Outline restored the balance of arms in favor of the besieged, permitting maximum defense with relatively few defenders.
The new Italian system was further improved by the creation of an outer work called a ravelin (also named demi-lune or half-moon), which was placed in front of the curtain as a triangular independent island. Another important feature was the creation of the covered way, a continuous broad lane placed on top of the counter-scarp all around the fortress. It formed a first line of combat because the alley was “covered” by an uninterrupted breastwork. The crest of the parapet was aligned on the slope of the glacis to give grazing fire; defenders posted on the covered way gained a fire-range equal to the breadth of the ditch. The idea of protecting this outer lane beyond the ditch is attributed to the Italian military engineer Nicolo Tartaglia.

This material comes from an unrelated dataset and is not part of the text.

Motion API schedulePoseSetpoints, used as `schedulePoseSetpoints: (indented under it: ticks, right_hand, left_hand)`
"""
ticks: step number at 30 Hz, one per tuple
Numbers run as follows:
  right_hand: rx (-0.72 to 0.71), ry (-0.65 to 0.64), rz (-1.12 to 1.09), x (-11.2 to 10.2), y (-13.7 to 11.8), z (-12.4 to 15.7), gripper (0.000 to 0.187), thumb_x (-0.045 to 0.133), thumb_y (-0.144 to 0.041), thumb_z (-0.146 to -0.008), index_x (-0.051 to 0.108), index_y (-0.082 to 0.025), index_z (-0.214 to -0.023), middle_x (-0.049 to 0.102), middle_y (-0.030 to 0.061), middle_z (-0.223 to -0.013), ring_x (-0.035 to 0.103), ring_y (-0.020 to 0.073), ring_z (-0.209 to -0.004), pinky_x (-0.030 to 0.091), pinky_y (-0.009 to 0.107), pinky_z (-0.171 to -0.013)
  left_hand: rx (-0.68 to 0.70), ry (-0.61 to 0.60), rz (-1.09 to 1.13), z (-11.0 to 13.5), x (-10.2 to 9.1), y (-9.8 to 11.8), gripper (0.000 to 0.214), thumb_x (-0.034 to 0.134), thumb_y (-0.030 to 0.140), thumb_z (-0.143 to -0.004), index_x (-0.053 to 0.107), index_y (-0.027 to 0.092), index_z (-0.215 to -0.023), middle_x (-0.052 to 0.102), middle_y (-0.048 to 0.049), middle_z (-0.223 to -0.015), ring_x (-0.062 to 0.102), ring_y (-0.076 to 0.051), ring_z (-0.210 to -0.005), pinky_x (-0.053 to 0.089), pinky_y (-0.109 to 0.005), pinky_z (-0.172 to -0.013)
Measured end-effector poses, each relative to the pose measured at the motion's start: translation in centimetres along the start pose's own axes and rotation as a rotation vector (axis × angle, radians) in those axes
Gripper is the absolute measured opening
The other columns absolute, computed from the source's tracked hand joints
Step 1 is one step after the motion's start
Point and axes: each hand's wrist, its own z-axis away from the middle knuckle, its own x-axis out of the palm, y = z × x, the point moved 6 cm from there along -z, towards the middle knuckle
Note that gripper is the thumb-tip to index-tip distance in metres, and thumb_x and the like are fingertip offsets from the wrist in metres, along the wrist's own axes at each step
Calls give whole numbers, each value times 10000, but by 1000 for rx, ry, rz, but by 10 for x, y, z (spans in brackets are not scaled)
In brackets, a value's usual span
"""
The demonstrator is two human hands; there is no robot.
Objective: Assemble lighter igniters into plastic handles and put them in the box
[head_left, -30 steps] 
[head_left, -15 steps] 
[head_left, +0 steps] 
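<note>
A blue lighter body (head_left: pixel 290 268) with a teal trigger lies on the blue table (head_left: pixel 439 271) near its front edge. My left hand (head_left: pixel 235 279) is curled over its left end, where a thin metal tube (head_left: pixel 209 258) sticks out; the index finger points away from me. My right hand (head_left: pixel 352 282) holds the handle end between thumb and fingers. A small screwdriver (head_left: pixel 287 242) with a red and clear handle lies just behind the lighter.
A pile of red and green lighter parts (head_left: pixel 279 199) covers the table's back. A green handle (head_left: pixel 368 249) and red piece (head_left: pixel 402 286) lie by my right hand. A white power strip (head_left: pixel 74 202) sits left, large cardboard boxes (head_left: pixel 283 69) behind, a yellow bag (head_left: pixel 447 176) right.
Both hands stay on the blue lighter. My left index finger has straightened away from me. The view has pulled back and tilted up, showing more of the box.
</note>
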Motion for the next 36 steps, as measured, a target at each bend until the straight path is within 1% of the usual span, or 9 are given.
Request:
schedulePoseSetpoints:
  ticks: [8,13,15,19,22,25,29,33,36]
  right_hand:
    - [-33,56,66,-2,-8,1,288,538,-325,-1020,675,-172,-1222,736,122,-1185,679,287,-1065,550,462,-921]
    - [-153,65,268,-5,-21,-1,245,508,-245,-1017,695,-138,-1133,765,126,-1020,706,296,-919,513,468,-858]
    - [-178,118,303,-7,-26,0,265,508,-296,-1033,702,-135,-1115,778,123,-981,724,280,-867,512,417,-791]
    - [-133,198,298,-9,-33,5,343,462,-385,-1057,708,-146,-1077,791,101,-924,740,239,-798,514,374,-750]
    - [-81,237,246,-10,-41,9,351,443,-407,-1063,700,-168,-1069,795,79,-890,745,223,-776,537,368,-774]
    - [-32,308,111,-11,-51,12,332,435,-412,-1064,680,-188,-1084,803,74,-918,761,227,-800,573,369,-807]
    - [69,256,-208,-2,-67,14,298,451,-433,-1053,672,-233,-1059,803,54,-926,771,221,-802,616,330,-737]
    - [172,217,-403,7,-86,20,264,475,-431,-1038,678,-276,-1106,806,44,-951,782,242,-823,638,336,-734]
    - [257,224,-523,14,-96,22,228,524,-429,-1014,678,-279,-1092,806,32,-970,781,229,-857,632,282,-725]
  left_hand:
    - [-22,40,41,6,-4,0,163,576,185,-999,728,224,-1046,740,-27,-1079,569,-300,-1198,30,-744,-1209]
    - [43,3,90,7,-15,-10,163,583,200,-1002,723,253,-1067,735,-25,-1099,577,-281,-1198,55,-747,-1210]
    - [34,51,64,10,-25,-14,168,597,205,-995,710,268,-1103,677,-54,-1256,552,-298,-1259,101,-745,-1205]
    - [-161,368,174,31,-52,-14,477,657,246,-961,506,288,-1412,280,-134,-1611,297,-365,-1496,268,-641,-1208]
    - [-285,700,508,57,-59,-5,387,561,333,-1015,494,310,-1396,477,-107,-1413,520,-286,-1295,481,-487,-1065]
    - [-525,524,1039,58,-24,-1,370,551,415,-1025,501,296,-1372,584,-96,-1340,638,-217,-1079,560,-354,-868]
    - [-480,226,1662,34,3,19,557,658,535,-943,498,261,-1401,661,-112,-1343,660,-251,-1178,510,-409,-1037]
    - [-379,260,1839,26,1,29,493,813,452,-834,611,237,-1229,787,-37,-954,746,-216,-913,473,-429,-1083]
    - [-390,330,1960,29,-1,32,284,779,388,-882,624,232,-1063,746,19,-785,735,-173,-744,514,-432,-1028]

The Italian bastioned front was thus an ensemble of elements related by rules and geometric ratios. The unit could be repeated at will to form a fort or an urban enclosure. The outline of the front could vary endlessly in length and be connected according to various angles. Engineers dreamed up infinite variations, partly according to local circumstances (the need to adapt fortifications to the site) but also according to a sort of fashion created by currents, schools or movements. The latter phenomenon, particularly in 16th century Italy, gave birth to uncountable theoretical bastioned fronts and endless sterile disputes between engineers of opposing cliques.
The bastioned system was very costly and demanded a specialized corps of engineers with knowledge in artillery, geometry and mathematics. The art of fortification had become a science, resulting in the definitive disappearance of medieval private fortification and signalling the standardization of military architecture.